Six days before tickets for the Dome are due to go on sale, the planners revealed a brief glimpse of the 30-minute show that will play in the central arena three times a day to an expected audience of 36,000.
With a background of pulsating music, composed by the rock musician Peter Gabriel, a cast of 160 dancers, acrobats and trapeze artists writhed around on ropes high in the air, and swung off a giant hanging mobile. They have been rehearsing in a high-ceilinged building in Bow, east London, for the past year.
The arena in the centre of the Dome is the size of Trafalgar Square but most of the performance will be 150 feet up, using 55ft-long mobiles. They will appear as darting dragon flies and sinister flying machines, swooping and turning in the rooftops. The story traces the history of mankind and opens with a none too subtle reference to the Garden of Eden, where the Earth people are tilling the land and living an idyllic life unencumbered by technology.
But their world is shattered after an earthquake when the Sky people hurtle down to teach them modern technology. The theme moves swiftly on from the age of innocence to the industrial era. But industrialisation gives birth to unrest and the Earth people and Sky people start to fight. A giant tower, which symbolises the age of technology, is attacked and a series of flags with graffiti from the Berlin Wall is hauled up its sides.
As in all good tales there must be a love story and, against a background of war, Sky Boy falls for Earth Girl.

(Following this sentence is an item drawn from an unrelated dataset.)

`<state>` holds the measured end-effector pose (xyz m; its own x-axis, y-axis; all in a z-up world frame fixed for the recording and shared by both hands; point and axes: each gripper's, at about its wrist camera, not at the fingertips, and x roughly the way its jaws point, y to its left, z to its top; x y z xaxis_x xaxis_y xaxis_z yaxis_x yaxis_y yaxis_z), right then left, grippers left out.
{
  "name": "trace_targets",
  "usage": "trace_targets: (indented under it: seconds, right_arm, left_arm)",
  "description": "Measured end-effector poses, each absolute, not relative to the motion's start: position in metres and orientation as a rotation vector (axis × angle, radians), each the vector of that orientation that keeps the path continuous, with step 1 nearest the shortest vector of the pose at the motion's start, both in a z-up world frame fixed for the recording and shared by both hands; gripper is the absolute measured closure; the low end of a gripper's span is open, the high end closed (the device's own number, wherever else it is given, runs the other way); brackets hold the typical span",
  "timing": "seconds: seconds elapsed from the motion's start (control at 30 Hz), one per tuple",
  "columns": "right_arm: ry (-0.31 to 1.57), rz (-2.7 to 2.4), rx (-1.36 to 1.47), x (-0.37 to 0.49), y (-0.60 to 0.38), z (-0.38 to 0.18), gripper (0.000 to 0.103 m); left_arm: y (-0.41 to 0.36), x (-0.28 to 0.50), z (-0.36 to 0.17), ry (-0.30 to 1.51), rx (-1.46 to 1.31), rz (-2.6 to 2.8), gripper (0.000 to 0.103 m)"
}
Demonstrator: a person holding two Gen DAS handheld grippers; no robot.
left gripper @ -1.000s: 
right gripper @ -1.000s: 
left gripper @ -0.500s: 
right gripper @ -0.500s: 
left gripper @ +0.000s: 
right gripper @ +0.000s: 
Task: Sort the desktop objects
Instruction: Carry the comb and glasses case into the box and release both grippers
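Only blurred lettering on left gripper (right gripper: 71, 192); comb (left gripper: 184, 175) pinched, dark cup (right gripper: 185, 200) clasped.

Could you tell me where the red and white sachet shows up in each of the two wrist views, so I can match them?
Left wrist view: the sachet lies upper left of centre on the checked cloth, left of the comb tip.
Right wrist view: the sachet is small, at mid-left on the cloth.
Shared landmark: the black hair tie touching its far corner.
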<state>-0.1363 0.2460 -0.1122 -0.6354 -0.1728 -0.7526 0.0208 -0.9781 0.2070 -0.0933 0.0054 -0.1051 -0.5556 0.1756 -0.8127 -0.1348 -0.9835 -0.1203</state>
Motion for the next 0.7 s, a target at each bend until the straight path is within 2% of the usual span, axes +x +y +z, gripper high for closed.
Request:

Finally, the two tribes realise they would be better off working together and harnessing the best of the natural world with the best of technology. In a final cliche, a child is born to symbolise their new optimism and the birth of the future. The show is directed by Mark Fisher, an architect who has designed sets for U2, Pink Floyd and the Rolling Stones.
He said he had drawn on influences ranging from William Blake to the hippy culture when creating the show. "We are pushing the boundaries of what has been done before and that's exciting."

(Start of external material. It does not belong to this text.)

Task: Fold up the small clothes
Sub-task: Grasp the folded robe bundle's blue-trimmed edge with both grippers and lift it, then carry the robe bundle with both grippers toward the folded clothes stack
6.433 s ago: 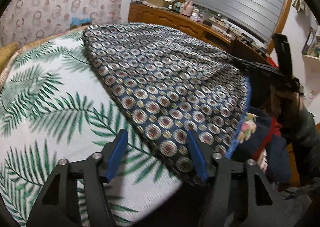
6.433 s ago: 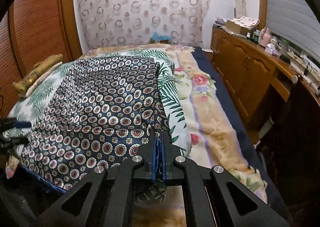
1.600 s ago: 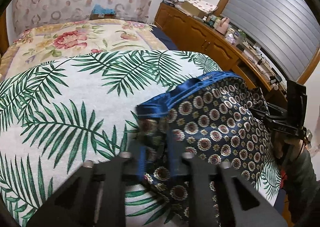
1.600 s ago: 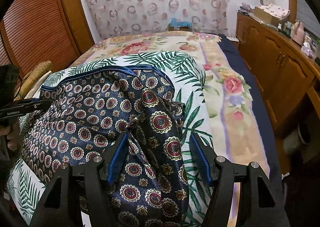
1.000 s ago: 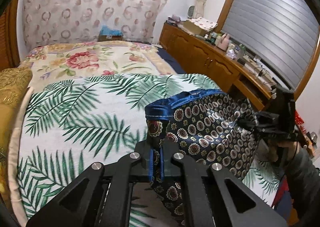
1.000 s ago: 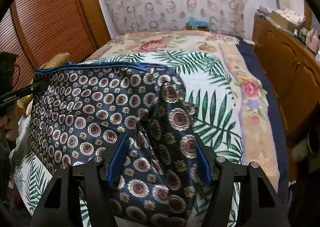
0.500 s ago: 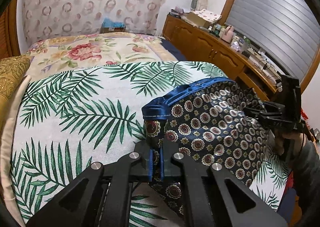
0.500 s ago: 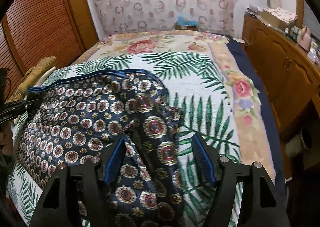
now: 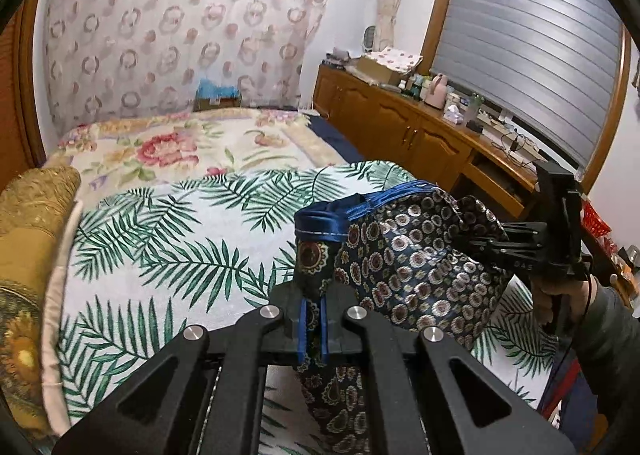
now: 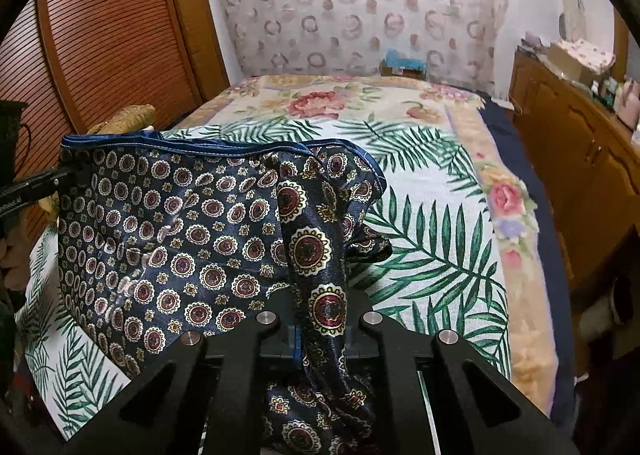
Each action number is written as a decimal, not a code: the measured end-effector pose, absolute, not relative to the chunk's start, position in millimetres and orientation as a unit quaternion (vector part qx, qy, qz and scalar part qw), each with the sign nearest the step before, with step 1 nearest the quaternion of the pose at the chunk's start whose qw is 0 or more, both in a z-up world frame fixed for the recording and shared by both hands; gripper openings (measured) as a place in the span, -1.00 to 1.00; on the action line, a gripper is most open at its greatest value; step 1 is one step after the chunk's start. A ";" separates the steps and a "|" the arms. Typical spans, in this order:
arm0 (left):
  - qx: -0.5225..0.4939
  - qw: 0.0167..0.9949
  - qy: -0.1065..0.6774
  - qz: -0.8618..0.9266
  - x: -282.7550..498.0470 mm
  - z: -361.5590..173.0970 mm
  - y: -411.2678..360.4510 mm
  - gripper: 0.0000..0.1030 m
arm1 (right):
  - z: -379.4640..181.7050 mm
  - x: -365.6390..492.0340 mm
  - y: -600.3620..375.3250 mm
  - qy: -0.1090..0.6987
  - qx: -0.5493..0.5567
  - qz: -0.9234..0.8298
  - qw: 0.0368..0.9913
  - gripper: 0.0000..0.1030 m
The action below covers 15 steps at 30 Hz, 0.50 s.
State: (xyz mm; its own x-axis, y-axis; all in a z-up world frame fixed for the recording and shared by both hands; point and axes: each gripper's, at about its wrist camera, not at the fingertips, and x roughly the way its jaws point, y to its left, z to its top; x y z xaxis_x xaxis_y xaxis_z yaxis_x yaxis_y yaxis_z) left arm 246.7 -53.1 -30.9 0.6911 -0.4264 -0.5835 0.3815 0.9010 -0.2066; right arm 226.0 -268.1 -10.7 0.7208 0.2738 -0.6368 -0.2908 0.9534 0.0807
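A dark blue silky cloth with round medallion print and a blue hem (image 9: 416, 255) (image 10: 188, 231) hangs folded in the air above the palm-leaf sheet (image 9: 168, 239) on the bed. My left gripper (image 9: 313, 329) is shut on one bunched corner of it. My right gripper (image 10: 320, 335) is closing its jaws on the other bunched end, and the fabric is pinched between the pads. In the left wrist view the right gripper (image 9: 500, 245) shows at the cloth's far side, held by a hand (image 9: 560, 295). The left gripper (image 10: 36, 185) shows at the left edge of the right wrist view.
The bed carries a floral blanket (image 10: 332, 103) beyond the palm-leaf sheet. A gold cushion (image 9: 28, 239) lies at the bed's left side. A wooden cabinet (image 9: 416, 135) with small items runs along the right. A louvred wooden door (image 10: 100, 39) stands left.
The right gripper's jaws have come together on the cloth they straddled. Both grippers have lifted the cloth off the sheet, so it now hangs stretched between them.
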 end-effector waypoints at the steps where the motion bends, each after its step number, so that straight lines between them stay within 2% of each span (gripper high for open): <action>1: -0.034 0.920 0.323 -0.220 244.9 -28.7 -52.6 -0.90 | -8.7 223.7 -266.7 0.337 -0.014 0.153 0.929 -0.78; 15: -0.037 0.943 0.273 -0.186 202.4 4.9 -10.1 -0.90 | 15.8 203.5 -227.5 0.271 -0.055 0.180 0.944 -0.80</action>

Peter Gabriel said: "We wanted the show to be about the past, present and future and it is the story of eternal conflict within three generations of a family and the great changes that are going on around them."
He said the audience would take what they wanted from the show. While some would find a lot of biblical imagery, others would find a more secular tale. "The message is that our social, technical and personal experiences go in cycles and we can have confidence in the future."
The other message is, of course, that the girl always gets her man.